Para el gobierno uruguayo
los ataques del ejército israelí en la Franja de Gaza constituyen una
«respuesta desproporcionada» a los cohetes lanzados por Hamas sobre
su territorio; luego, en un segundo y más duro comunicado hace público,
«su más profunda consternación por el repudiable ataque» dado que no
es admisible que la población civil sea atacada, «un crimen de
guerra» susceptible de juicio.
Por su parte, José
Mujica, secundado por Tabaré Vázquez calificó las acciones israelíes como
genocidio, advirtiendo que las mismas podían generar odio contra Israel. En ese
contexto aparecieron pintadas descalificatorias denunciando a los judíos como
agresores e instándolos a abandonar el territorio uruguayo, lo que a su vez
generó dos declaraciones unánimes del Parlamento, una condenando tales
manifestaciones y otra instando a las partes a solucionar pacíficamente sus
diferencias. Actualmente palestinos e israelíes usufructúan una tregua que
procuran extender a una paz definitiva con la muerte de aproximadamente dos mil
personas y miles de heridos, la gran mayoría palestinos.
No es propósito de este
cronista, distribuir responsabilidades por lo que ocurre en dicha Franja, hoy
bloqueada por los israelíes a consecuencia de la lluvia de cohetes que se
lanzan desde la misma contra su país. Sí lo es consignar la tragedia humana que
se vive allí y en Transjordania, consecuencia de la incapacidad de las partes,
transcurridas varias guerras, de lograr la formación de un estado palestino
viable.
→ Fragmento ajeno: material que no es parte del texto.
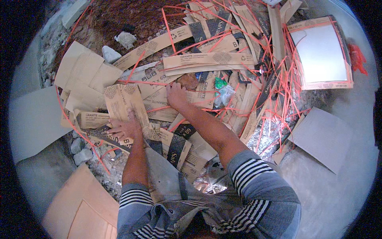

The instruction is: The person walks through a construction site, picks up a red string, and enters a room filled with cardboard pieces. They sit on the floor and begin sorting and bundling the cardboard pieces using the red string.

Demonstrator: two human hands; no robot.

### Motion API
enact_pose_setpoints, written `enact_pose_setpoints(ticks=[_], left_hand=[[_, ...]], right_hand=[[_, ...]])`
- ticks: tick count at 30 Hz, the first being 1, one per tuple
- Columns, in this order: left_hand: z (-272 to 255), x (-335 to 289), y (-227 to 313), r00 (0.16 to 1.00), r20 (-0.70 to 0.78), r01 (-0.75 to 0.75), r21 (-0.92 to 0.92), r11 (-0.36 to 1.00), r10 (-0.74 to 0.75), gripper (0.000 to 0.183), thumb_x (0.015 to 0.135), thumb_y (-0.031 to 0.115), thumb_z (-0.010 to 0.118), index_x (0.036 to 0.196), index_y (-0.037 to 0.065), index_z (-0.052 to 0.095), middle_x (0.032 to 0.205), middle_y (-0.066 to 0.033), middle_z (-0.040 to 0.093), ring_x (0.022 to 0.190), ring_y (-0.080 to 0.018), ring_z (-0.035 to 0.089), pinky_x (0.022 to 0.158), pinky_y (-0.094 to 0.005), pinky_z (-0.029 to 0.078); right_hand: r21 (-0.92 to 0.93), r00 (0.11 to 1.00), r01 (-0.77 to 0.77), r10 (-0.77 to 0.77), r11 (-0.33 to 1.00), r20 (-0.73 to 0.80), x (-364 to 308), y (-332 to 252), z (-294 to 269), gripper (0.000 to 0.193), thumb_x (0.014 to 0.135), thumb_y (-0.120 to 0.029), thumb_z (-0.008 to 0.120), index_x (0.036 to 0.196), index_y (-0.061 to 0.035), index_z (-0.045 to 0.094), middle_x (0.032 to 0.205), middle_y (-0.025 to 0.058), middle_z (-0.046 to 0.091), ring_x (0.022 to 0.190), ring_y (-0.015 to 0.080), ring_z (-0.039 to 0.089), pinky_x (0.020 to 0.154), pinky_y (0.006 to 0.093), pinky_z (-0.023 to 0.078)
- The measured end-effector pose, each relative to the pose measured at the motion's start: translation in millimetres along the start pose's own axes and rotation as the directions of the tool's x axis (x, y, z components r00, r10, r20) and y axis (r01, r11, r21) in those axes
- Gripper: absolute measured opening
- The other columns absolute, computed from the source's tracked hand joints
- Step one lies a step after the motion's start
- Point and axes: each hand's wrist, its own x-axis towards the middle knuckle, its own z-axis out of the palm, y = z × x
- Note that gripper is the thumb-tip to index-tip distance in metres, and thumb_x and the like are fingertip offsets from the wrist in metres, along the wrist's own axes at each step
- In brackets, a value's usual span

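Note:
My left hand (126,126) lies with its fingers spread on a tan printed cardboard piece (126,99) and a black-and-tan strip beside it. My right hand (177,96) reaches farther in, its fingers curled down onto the cardboard pile (161,113). An orange-red plastic strap (145,82) runs up to those fingers. What they hold, if anything, is hidden under the hand. Long cardboard strips (209,59) lie just beyond the right hand. A crumpled green and clear plastic wrapper (223,93) sits to its right.
Tangled orange-red straps (274,99) cover the right of the pile. Plain cardboard sheets (85,65) are stacked at the left. A white panel in a cardboard frame (320,51) lies far right, and a grey sheet (320,139) nearer. Stones (82,156) and reddish soil (115,20) border the heap.

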Motion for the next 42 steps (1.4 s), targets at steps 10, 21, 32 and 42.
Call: enact_pose_setpoints(ticks=[10, 21, 32, 42], left_hand=[[-7, 0, -2, 1.0, -0.029, -0.003, -0.024, 1.0, 0.002, 0.116, 0.075, 0.088, 0.041, 0.156, 0.016, 0.0, 0.151, -0.0422, -0.003, 0.136, -0.0623, 0.014, 0.099, -0.0761, 0.018], [0, 1, -1, 0.999, -0.035, 0.006, 0.019, 1.0, -0.005, 0.115, 0.074, 0.088, 0.043, 0.157, 0.019, 0.002, 0.151, -0.0416, -0.003, 0.136, -0.062, 0.011, 0.097, -0.0779, 0.018], [0, -5, 1, 1.0, 0.025, -0.004, 0.028, 1.0, 0.003, 0.108, 0.077, 0.086, 0.039, 0.157, 0.02, 0.008, 0.152, -0.0398, -0.006, 0.136, -0.0635, 0.009, 0.097, -0.0761, 0.021], [-16, -6, 5, 0.998, -0.062, -0.008, -0.022, 1.0, 0.006, 0.111, 0.073, 0.091, 0.034, 0.156, 0.022, 0.011, 0.153, -0.0388, 0.002, 0.135, -0.0642, 0.015, 0.095, -0.0776, 0.021]], right_hand=[[0.153, 0.887, 0.181, -0.228, 0.972, 0.402, 32, 55, -139, 0.03, 0.07, -0.021, 0.066, 0.097, -0.0088, 0.072, 0.093, 0.0191, 0.07, 0.089, 0.0374, 0.068, 0.078, 0.0504, 0.055], [0.562, 0.991, -0.134, 0.109, 0.816, 0.078, -72, 226, -359, 0.034, 0.083, -0.032, 0.072, 0.104, -0.0042, 0.07, 0.087, 0.0047, 0.07, 0.081, 0.0159, 0.063, 0.076, 0.0311, 0.05], [0.618, 0.868, 0.111, 0.227, 0.778, -0.441, -104, 202, -427, 0.027, 0.086, -0.015, 0.073, 0.106, 0.0015, 0.066, 0.091, 0.0027, 0.069, 0.079, 0.009, 0.061, 0.071, 0.0233, 0.048], [0.633, 0.458, 0.652, 0.448, 0.417, -0.768, -92, 218, -532, 0.033, 0.087, -0.004, 0.064, 0.119, 0.0025, 0.058, 0.123, 0.0186, 0.061, 0.102, 0.0285, 0.064, 0.096, 0.0364, 0.046]])
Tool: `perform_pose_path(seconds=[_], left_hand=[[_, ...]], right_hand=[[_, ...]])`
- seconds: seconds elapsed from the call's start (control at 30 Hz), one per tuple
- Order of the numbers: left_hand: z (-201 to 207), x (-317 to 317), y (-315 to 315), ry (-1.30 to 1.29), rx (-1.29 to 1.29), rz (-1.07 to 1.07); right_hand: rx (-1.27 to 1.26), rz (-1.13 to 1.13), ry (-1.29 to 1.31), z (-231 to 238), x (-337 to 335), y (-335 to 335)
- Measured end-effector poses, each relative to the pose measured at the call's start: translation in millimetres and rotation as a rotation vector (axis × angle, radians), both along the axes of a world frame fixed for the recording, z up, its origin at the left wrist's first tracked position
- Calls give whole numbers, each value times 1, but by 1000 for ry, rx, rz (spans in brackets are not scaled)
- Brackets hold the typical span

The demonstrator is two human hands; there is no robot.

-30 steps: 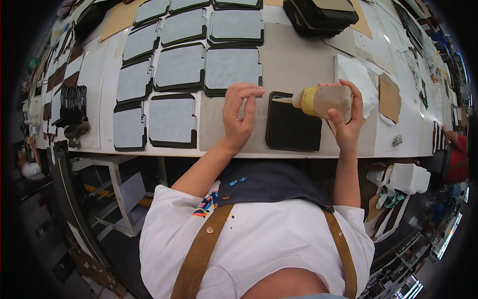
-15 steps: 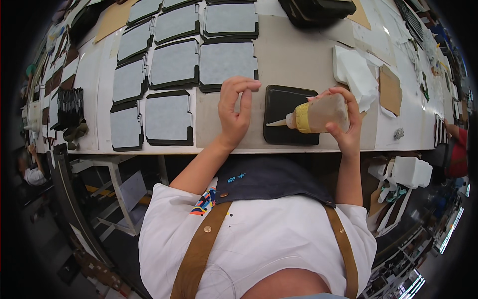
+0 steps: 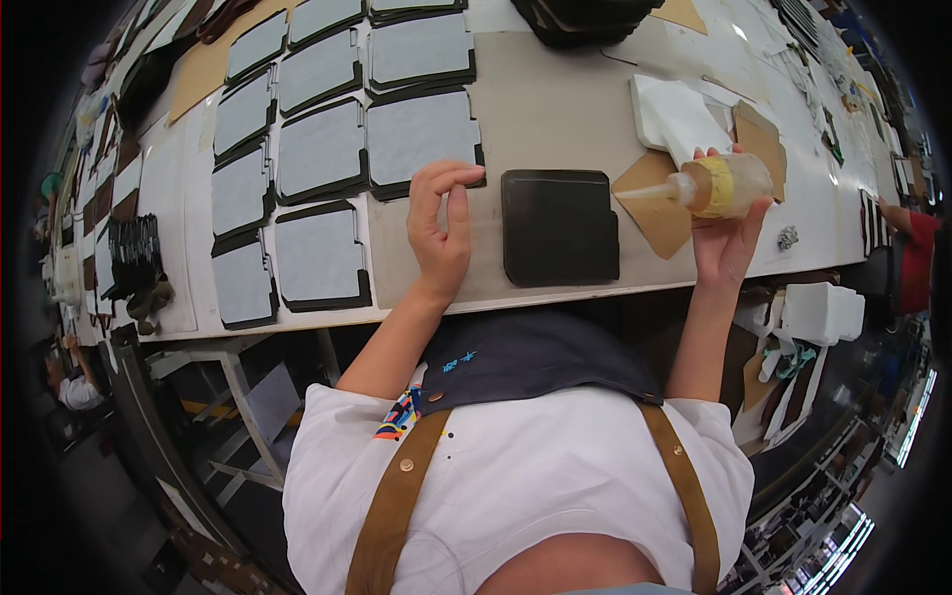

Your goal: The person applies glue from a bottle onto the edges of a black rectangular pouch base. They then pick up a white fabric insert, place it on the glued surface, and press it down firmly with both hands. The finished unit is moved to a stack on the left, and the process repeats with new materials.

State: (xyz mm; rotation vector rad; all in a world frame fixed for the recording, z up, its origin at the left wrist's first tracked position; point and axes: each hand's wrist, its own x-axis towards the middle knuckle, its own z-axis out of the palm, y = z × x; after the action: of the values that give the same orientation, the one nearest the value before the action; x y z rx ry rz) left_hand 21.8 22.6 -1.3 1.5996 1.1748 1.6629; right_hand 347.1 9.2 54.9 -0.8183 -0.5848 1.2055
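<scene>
My right hand (image 3: 726, 238) is wrapped round a squeeze bottle (image 3: 751, 186) with a yellow band. The bottle lies on its side in the grip, its pale tapered nozzle pointing left, above a tan piece of card. A flat black rectangular panel (image 3: 560, 228) with rounded left corners rests near the table's front edge, between my two hands. Left of it, my left hand (image 3: 439, 233) hovers with bent fingers and the thumb a little apart, nothing visible in it. Beside that hand are rows of pale grey panels with black edges (image 3: 320, 256).
A black bulky item (image 3: 580, 15) stands at the far side. White folded sheets (image 3: 674, 114) and brown card (image 3: 762, 149) lie at the right. Dark strips (image 3: 136, 253) are bunched at the far left. Another person's red sleeve (image 3: 922, 263) shows at the right rim.
My right hand has carried the bottle right and away from me, off the black panel, which now shows whole. The view has shifted slightly; my left hand keeps its pose.
</scene>
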Motion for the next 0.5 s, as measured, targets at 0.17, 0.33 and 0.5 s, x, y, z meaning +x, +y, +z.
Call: perform_pose_path(seconds=[0.17, 0.33, 0.5], left_hand=[[-1, -2, 0, 42, -18, -39], [-5, -3, 0, 64, -19, -56], [-5, -3, 0, 65, -22, -56]], right_hand=[[65, -92, -418, -2, 14, 4], [110, -107, -549, -7, 12, 9], [140, -79, -525, -5, 9, 11]])
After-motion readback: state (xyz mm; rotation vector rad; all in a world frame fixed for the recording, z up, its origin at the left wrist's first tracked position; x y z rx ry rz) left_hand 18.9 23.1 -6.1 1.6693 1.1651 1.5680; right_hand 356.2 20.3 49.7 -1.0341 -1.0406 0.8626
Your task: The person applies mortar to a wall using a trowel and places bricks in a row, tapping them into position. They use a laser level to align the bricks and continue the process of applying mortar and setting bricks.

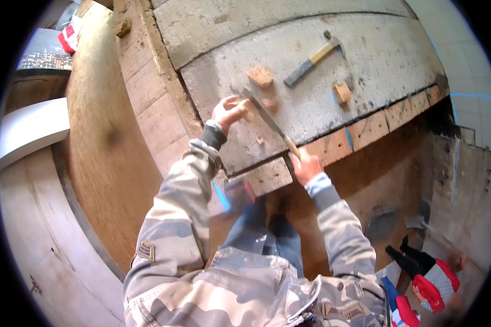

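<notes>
My right hand [309, 167] grips the light wooden handle of a flat file [266, 117], its long grey blade slanting up and left over the concrete slab. At the blade's far end, my left hand [227, 113] pinches a small tan piece [249, 112], partly covered by my fingers and blurred. Just beyond the blade lies a rough reddish-brown chunk [260, 77]. A hammer [312, 62] rests farther off, with a dark grip and yellowish shaft. To its right sits a small tan block [341, 93]. A tiny crumb-like piece [261, 141] lies left of the handle.
The grey slab [223, 71] has a brick-like front edge [365, 128]. A dark reddish box-like object [239, 195] is near my legs. Two people in red and grey [435, 284] are at lower right. At left are a brown floor strip [106, 120] and a white panel [35, 128].
</notes>
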`<state>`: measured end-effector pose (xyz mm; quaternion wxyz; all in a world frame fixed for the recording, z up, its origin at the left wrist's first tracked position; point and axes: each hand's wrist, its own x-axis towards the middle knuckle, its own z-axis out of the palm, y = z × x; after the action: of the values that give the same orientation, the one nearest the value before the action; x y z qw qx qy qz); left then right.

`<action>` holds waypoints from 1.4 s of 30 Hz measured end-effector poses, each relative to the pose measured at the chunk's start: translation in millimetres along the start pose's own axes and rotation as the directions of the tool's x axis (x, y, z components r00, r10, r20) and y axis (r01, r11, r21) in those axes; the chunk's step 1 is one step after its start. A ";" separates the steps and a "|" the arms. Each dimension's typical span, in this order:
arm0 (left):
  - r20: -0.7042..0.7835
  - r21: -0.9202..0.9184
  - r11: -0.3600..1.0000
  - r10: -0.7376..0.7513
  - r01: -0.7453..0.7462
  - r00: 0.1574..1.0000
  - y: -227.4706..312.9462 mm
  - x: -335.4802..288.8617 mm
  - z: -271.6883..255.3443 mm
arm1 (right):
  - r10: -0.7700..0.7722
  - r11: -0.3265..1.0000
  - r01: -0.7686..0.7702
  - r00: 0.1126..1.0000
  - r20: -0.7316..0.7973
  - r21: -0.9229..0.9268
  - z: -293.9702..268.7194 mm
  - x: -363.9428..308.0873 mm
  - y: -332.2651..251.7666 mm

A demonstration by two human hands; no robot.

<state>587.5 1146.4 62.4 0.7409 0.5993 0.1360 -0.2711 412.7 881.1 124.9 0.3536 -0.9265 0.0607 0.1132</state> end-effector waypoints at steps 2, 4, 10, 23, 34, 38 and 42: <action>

Condición indispensable para ello es que los vencedores admitan, pese
sus triunfos militares, el surgimiento de tal estado y los vencidos deponiendo
fanatismos, acepten que su país ya no tendrá una extensión similar a la
anterior a 1948. Las fronteras de 1967, sin asentamientos, parecen, como
preconizaba Ariel Sharon, una solución razonable.
Esa realidad, cercana en
Oslo en el 2002, no parece que pueda conseguirla ni el gobierno del Likkud ni,
obviamente, ninguno de los partidos políticos religiosos, entre ellos Hamas,
sea cual sea el bando donde militen. El estado de Israel ha costado a los
judíos seis millones de muertos y dos mil años de espera, por supuesto resulta
irreversible; el estado palestino supone una justicia mínima, aunque a ambos
bandos les cueste aceptarlo.
Esto dicho así, casi
administrativamente, puede no ser el mejor lenguaje, el más comprensivo para un
amigo de los judíos, uno de los pueblos más admirables de la tierra, tal como
yo lo siento. Sin embargo, a estas alturas, con tanta irracionalidad acumulada
por ambos lados, parece la única forma viable. Hay que despojar a este
conflicto del exceso de emoción (pese a su inhumanidad) y resolverlo rápido y
de un modo radical, porque la guerra es terrible y nunca decide realmente. Lo
que asimismo debe rechazarse es que un país como Uruguay se coloque en el papel
de corte internacional y emita veredictos de justicia, amenazando con juicios y
sanciones. Al igual que es condenable que su presidente, que debería tener un
mínimo conocimiento de derecho penal internacional o en su defecto preguntar,
condene a Israel por genocidio, sin saber cuanto le costó a Lemkin, el jurista
polaco creador del delito en 1948, definir esa figura. Semejante dislate es un
error que ni Uruguay ni Israel, se merecen. El antisemitismo emergente, una
vergüenza que a menudo sí motivamos.